As a post script to my post on the censure of Ozzie Guilllen for his comments on Cuba, I’m posting today stories from The Real News Network and Democracy Now on the isolation of the US and Canada at the just-concluded Summit of the Americas because of their refusal to allow Cuba to participate. As both stories point out, it’s a hypocritical position. The US says Cuba should not be allowed a place at the table because they do not have democratic elections and have a poor record on human rights. The same could be said of China, and yet that nation is our most important trading partner and rival – and lender. Canada’s position is even more hypocritical. They do a full slate of economic business with Cuba, unlike the US, who continues an embargo against the island nation. And there’s the double standard on Honduras, where the US supports a government that seized power by a coup against the democratically elected President Zelaya.
What’s new here is that right wing normally pro-US regimes in Honduras and Columbia, and more centrist governments like Mexico and Brazil, have joined nations on the left like Venezuela and Bolivia in calling for the end of the exclusion of Cuba from these talks, which the US has historically used to rope Latin American countries into following its own agenda. Not only has the US lost control of the dialog on Cuba, but all the countries of the South have also joined together to stand in opposition to the failed policies of the War on Drugs. Opposition was also voiced to the recently passed Columbian Free Trade Agreement and US economic policy that floods Latin American countries with cheap US exports by keeping the dollar artificially low. This puts workers to the south out of work, just as China’s currency manipulations have thrown folks out of work in the US. The President of Brazil recently spoke out on this issue during visit to the White House.

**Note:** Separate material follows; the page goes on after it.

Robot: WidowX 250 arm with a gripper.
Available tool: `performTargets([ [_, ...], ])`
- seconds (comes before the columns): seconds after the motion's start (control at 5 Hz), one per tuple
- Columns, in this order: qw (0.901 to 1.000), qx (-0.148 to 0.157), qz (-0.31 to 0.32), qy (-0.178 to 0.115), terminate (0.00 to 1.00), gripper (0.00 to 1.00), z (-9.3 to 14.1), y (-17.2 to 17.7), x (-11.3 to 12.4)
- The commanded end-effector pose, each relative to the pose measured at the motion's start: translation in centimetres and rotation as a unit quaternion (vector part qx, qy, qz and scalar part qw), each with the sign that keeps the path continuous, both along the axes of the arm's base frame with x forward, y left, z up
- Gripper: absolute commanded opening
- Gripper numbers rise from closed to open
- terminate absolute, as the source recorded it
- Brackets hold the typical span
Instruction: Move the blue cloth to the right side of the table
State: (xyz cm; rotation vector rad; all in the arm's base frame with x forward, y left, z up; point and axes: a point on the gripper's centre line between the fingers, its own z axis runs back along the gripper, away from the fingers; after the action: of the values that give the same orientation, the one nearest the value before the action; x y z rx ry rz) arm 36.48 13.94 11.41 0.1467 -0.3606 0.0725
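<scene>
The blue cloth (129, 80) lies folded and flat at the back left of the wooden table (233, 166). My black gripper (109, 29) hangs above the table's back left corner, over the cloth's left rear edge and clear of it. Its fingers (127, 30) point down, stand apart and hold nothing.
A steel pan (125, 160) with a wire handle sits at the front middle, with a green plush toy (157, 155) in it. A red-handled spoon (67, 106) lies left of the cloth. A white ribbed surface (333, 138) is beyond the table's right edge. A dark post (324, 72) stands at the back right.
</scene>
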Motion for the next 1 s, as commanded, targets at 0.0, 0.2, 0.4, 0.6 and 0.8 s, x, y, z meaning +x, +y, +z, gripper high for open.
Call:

Again, none of this is to romanticize the governments of these countries. Paul Jay of the Real News Network points out many of them are happy to carry on repressing their own people. It’s about creating an open forum for dialog which can address failed policies. Many nations to the south say they will not participate in another Summit of the Americas unless Cuba can participate. An alternative forum has been found that recently convened all the governments of the Americas in Caracas, with the exception of the US and Canada. When even right wing regimes that get millions in US military aid say the embargo on Cuba and the War On Drugs aren’t working, you know that we’re not in the ’80’s anymore. Time for baseball, which rakes in millions off of labor from Latin America, to wake up and smell the (not-so-fair-trade) coffee.